Every line from the start of the data through the line containing "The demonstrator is" should be retyped exactly; the pictures should not.

● **Data extract**
◆ ◆ ◆

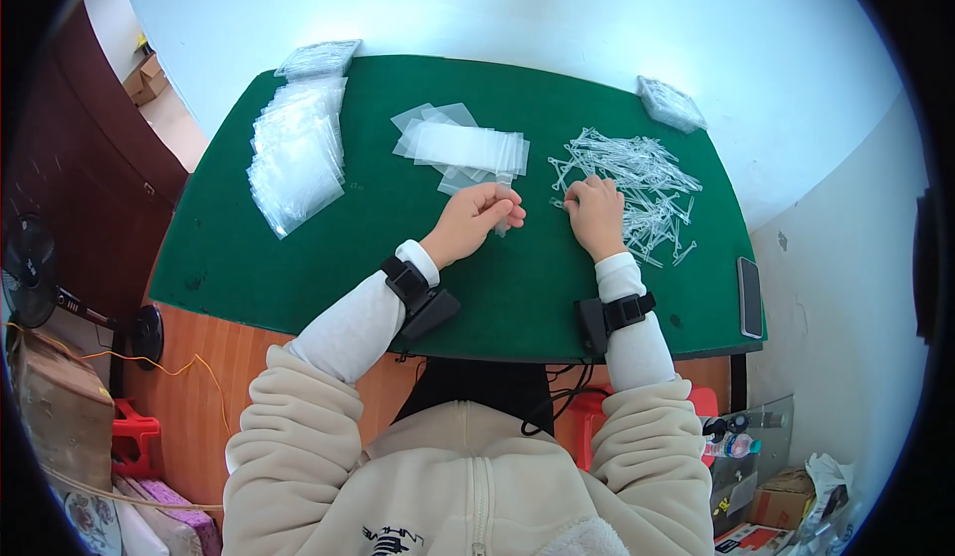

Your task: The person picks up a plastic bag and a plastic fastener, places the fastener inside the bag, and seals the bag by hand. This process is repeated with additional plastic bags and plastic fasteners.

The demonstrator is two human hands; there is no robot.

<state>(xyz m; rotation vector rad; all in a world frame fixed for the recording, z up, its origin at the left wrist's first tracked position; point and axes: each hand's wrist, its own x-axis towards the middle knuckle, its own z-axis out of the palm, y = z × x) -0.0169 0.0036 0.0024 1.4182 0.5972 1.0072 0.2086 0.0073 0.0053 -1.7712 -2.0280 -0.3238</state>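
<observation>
My left hand (472, 222) is closed around a narrow clear plastic bag (504, 180), which pokes out above and below the fingers. Just beyond it lies a fanned stack of small clear bags (463, 143). At the near left edge of a loose pile of thin clear plastic sticks with ringed ends (637, 170), my right hand (597, 216) has its fingers curled in a pinch. One clear stick (557, 202) shows at those fingertips; the rest of it is hidden by the hand.
The green-covered table (398, 287) carries a long overlapping row of clear bags (298, 153) at left, with a bundle (320, 59) behind it. Another clear packet (670, 104) stands at the far right. A phone (749, 298) lies on the right edge. A black fan (35, 268) is beyond the left side.
</observation>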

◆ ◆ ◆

● **Exercise solution**
Your task: The person picks up a plastic bag and a plastic fastener, places the fastener inside the bag, and seals the bag by hand. This process is repeated with additional plastic bags and plastic fasteners.

The demonstrator is two human hands; there is no robot.

The answer has been given in full.